Details
-
Improvement
-
Status: Open
-
Major
-
Resolution: Unresolved
-
3.3.0, 3.2.1
-
None
-
None
-
Patch
Description
We use distcp with -direct option to copy a file between two large directories. We found it costed a few minutes. If we launch too much distcp jobs at the same time, NameNode performance degradation is serious.
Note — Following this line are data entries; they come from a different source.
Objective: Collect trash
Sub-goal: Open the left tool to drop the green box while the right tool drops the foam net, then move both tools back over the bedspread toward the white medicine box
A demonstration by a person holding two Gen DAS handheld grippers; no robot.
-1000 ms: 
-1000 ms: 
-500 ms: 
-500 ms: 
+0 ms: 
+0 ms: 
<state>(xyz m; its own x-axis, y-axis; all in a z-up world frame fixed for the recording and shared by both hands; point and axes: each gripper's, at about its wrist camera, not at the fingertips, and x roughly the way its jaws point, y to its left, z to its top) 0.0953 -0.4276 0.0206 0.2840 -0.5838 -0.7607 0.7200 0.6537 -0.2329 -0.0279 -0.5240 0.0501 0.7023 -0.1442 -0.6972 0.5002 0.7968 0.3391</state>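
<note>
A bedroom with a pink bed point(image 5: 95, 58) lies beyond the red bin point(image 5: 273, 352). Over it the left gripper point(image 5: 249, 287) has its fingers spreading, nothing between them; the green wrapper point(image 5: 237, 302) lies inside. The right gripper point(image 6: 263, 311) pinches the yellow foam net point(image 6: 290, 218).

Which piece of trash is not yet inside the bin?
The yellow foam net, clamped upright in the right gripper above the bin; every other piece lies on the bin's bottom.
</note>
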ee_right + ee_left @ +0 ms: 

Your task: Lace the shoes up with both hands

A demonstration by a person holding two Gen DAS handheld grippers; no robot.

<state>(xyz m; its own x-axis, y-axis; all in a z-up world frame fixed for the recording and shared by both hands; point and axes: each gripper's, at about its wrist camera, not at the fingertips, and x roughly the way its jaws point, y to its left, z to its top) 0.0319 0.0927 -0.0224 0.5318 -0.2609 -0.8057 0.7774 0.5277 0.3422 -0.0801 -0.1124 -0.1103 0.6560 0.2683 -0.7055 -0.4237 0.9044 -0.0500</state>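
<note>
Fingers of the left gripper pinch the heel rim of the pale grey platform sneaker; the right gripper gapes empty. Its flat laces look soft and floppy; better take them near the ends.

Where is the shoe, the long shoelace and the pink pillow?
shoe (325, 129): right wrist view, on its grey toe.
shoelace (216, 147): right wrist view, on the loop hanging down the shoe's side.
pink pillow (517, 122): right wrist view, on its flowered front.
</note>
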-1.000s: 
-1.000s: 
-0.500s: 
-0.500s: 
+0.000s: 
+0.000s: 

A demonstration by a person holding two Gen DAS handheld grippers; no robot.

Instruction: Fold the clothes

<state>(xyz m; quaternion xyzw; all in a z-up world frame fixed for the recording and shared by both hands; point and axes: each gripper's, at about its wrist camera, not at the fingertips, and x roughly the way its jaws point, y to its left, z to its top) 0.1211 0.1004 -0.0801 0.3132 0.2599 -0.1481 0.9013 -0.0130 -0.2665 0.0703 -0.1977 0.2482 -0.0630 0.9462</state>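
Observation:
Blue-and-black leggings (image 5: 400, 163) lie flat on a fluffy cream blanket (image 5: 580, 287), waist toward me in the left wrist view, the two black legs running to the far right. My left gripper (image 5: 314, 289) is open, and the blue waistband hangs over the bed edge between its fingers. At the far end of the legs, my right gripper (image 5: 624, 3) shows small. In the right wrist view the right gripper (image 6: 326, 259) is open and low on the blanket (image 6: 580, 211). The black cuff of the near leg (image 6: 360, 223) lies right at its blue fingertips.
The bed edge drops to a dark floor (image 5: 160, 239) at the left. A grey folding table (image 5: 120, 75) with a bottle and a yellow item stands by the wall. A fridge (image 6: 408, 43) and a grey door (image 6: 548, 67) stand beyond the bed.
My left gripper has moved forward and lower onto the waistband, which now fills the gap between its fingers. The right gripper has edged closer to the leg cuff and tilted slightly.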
hadoop -direct -skipcrccheck -update -prbugaxt -i -numListstatusThreads 1 hdfs://cluster1:8020/source/100.log hdfs://cluster2:8020/target/100.jpg
Dir path | Count | |
---|---|---|
Source dir | hdfs://cluster1:8020/source/ | 100k+ files |
Target dir | hdfs://cluster2:8020/target/ | 100k+ files |
Check code in CopyCommitter.java, we find in function
deleteAttemptTempFiles() has a code targetFS.globStatus(new Path(targetWorkPath, ".distcp.tmp." + jobId.replaceAll("job","attempt") + "*"));
It will waste a lot of time when distcp between two large dirs. When we use distcp with -direct option, it will direct write to the target file without generate a '.distcp.tmp' temp file. So, i think this code need add a judgment before call function deleteAttemptTempFiles, if distcp with -direct option, do nothing , directly return .